Senator MCINTYRE. In this year's request, you are asking for $53.6 million for the Cheyenne and $17.1 of that is for commercial development under the restructured development program. Then there is this item of $36.5 million which you state is requested in order to build 3 prototypes. You have already addressed yourself in answering a previous question to the fact that the $36.5 million will not be expended until the competition or until you or the Defense Department have come down on a helicopter that is cost-effective and can do the job; but that $36.5 million looks to me like it does not take into account that this competition is going to be a competition. It looks like you have already decided that the Cheyenne is going to win this competition. Is that true?

Secretary FROEHLKE. We are not really going through competition. What we are doing now is running these tests to determine what the requirements should be. But it would not be realistic nor fair to put it through competition because the requirements now are addressed to the Cheyenne helicopter and if we put it through a test, it is a foregone conclusion that the Cheyenne would win. So we are not putting it through a competitive runoff. These various tests with the three types of aircraft are to determine what the requirements should be to see if the requirements should change.

So your point is well taken. If we were to put it through a competitive test, the Cheyenne would win because it is the only aircraft that was designed for the requirements.

Senator MCINTYRE. Mr. Secretary, it is my understanding that the Army will conduct a reevaluation of requirements for an advanced attack helicopter which will include the testing and evaluation of the Bell King Cobra and the Sikorsky Blackhawk; then, after this evaluation has been gone through, then there is the operational test program involving the A-X, the Cheyenne and the Harrier, as Secretary Packard advised us.

Should we wait until all these tests have been completed and the results are available before investing a single penny more than that $17.1 million of the Cheyenne?

Secretary FROEHLKE. And we will-of the $17.1 million which we have and which we are now spending for these tests, we will run these tests before we spend any portion of the $36.5 million for the three additional Cheyenne prototypes. So the answer to your question is

yes.

Senator MCINTYRE. I suppose the only way that we could insure that we have a leg up on this would be to deny this appropriation request of $36.5 million and then have you come back this fall and say, "Look, gentlemen, we have gone through this; the Cheyenne is head and tails above it; it has the answer; it is what we want." This Cheyenne, as Senator Goldwater indicated, for 2 or 3 years we have been kicking this around. I went out to view that; it is a beautiful looking aircraft and it can do a lot of things but the vulnerability test [deleted] and the cost bothered this committee very much.

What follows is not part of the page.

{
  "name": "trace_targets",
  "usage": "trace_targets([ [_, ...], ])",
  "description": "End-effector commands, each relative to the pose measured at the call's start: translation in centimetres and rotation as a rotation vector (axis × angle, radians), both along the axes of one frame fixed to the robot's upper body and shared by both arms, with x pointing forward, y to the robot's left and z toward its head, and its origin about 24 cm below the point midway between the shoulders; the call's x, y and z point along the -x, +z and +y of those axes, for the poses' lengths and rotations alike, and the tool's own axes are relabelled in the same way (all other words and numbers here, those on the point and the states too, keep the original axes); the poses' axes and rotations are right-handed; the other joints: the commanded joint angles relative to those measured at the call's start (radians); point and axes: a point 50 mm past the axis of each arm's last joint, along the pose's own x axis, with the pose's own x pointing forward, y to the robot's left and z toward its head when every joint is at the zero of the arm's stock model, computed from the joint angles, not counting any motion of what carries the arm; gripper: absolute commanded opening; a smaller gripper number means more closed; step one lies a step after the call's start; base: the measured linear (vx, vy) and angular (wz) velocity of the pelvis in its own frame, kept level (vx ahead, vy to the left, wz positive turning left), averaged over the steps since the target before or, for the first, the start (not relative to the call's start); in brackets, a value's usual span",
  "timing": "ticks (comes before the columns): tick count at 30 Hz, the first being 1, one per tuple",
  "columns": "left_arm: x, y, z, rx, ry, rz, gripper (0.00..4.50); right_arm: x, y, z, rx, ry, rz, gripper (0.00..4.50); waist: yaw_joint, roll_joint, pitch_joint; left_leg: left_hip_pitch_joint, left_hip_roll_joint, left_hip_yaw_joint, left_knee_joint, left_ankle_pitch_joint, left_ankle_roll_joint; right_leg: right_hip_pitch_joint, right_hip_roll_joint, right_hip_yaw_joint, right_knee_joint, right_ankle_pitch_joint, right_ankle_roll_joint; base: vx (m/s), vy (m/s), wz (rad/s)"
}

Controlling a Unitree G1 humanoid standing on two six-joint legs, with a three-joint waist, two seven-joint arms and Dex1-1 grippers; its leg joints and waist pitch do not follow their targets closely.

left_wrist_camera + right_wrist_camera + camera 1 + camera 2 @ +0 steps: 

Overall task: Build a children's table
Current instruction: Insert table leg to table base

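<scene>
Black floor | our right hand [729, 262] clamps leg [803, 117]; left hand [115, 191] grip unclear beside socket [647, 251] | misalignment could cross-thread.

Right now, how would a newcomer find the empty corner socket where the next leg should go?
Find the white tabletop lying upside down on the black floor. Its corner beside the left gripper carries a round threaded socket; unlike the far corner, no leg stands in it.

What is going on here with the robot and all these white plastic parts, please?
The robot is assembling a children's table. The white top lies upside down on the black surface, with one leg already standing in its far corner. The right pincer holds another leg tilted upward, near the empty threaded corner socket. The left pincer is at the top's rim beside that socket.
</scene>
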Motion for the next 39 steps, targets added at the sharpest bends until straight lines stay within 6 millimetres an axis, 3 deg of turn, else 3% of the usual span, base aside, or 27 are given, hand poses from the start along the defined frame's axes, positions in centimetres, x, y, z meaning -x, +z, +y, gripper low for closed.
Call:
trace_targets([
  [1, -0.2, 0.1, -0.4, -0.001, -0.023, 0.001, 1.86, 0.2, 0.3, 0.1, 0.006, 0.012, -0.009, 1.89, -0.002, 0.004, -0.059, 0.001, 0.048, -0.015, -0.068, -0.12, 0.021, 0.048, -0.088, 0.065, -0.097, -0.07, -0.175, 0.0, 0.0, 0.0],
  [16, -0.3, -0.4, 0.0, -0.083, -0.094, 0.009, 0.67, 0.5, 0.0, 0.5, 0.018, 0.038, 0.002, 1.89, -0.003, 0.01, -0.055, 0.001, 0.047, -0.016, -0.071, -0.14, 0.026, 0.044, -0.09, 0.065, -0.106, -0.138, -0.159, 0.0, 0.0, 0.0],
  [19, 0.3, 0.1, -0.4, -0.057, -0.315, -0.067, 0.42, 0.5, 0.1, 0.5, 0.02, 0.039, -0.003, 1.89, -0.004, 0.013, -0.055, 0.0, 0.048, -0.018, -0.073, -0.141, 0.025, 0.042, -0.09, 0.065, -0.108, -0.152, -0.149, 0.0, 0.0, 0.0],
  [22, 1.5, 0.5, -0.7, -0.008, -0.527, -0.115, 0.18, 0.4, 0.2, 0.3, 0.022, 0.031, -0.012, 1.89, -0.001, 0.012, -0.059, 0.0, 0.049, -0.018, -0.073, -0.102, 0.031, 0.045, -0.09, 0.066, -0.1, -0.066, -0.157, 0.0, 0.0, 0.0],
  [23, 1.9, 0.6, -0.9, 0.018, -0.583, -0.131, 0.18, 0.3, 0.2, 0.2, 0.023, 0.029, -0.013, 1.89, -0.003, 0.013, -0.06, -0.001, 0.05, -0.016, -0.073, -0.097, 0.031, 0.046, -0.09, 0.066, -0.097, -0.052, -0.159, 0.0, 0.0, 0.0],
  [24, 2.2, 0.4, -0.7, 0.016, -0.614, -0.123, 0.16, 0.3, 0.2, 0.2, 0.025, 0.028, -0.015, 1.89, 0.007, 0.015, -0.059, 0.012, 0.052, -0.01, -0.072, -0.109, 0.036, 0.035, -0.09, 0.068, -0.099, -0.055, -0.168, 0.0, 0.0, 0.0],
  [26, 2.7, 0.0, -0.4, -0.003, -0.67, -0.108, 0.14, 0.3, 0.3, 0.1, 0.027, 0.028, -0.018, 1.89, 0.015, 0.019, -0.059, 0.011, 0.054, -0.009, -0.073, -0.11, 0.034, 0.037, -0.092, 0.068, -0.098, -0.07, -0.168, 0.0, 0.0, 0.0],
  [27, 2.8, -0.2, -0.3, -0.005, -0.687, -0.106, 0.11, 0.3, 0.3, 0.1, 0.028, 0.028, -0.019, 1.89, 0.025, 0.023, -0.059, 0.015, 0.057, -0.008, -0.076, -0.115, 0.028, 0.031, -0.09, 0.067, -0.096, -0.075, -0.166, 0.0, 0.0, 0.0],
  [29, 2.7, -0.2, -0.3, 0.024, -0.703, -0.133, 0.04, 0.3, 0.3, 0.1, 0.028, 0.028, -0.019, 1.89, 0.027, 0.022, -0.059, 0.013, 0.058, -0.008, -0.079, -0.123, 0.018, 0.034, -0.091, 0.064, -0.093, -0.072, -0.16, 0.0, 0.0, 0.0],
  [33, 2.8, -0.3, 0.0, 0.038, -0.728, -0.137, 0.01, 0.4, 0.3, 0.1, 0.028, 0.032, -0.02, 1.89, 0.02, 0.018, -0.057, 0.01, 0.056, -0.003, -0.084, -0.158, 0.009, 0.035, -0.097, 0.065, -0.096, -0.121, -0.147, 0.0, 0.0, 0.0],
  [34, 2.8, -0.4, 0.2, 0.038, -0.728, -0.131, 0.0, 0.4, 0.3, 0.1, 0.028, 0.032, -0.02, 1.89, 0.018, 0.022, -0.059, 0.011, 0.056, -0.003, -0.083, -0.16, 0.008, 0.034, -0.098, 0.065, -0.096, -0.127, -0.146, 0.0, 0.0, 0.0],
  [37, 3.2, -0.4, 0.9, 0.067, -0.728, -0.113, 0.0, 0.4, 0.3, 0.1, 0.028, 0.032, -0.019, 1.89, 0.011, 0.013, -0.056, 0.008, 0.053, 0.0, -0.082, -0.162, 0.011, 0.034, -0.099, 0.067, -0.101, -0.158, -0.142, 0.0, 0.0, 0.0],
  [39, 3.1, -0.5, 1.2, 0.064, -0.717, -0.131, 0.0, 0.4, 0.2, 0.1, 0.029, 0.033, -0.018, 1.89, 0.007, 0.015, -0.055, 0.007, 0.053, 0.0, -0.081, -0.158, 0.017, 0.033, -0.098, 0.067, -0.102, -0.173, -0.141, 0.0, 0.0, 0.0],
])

We are completely aware, General and Mr. Secretary, that the Army is looking forward to this helicopter as very important to its future, being integrated as part of the cavalry, as they say, and so on.

But we want the Department of Defense and the Department of the Army to take a strong, hard, fair look at this whole problem, because you may be able to get another helicopter that will do the job for you.

General WESTMORELAND. Senator McIntyre, to reinforce what the Secretary stated, based on our present requirements for an advanced armed helicopter, the Cheyenne is the only helicopter that can reasonably fulfill those requirements.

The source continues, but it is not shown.